-- WHAT YOU SHOULD DO --
Transcribe every line of the listing below without any deviation.

-- DATA --
▬▬▬

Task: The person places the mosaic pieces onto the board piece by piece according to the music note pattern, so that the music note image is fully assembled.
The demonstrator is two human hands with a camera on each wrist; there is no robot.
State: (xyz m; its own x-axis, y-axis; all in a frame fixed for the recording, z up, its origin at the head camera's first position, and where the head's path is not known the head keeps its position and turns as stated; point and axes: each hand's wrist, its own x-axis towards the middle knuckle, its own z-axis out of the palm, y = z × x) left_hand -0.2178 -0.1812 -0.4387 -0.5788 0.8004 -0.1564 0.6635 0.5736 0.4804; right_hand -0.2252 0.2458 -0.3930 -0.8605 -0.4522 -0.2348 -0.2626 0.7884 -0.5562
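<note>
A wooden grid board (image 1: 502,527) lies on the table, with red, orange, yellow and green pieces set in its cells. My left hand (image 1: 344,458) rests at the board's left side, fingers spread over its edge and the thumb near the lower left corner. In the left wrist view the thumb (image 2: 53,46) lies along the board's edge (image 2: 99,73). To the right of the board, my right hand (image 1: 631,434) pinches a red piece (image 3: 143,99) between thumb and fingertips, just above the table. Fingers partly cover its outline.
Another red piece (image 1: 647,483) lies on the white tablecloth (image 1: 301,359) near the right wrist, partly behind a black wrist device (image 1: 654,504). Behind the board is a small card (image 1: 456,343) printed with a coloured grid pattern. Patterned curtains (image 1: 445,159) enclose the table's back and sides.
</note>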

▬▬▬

-- OUTPUT FOR THIS TASK --
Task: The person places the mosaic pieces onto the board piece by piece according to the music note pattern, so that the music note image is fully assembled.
The demonstrator is two human hands with a camera on each wrist; there is no robot.
State: (xyz m; its own x-axis, y-axis; all in a frame fixed for the recording, z up, its origin at the head camera's first position, and where the head's path is not known the head keeps its position and turns as stated; point and axes: each hand's wrist, its own x-axis towards the middle knuckle, its own z-axis out of the palm, y = z × x) left_hand -0.2178 -0.1812 -0.4387 -0.5788 0.8004 -0.1564 0.6635 0.5736 0.4804; right_hand -0.2252 0.2458 -0.3930 -0.8605 -0.4522 -0.2348 -0.2626 0.7884 -0.5562
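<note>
A wooden grid board (image 1: 502,527) lies on the table, with red, orange, yellow and green pieces set in its cells. My left hand (image 1: 344,458) rests at the board's left side, fingers spread over its edge and the thumb near the lower left corner. In the left wrist view the thumb (image 2: 53,46) lies along the board's edge (image 2: 99,73). To the right of the board, my right hand (image 1: 631,434) pinches a red piece (image 3: 143,99) between thumb and fingertips, just above the table. Fingers partly cover its outline.
Another red piece (image 1: 647,483) lies on the white tablecloth (image 1: 301,359) near the right wrist, partly behind a black wrist device (image 1: 654,504). Behind the board is a small card (image 1: 456,343) printed with a coloured grid pattern. Patterned curtains (image 1: 445,159) enclose the table's back and sides.
</note>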

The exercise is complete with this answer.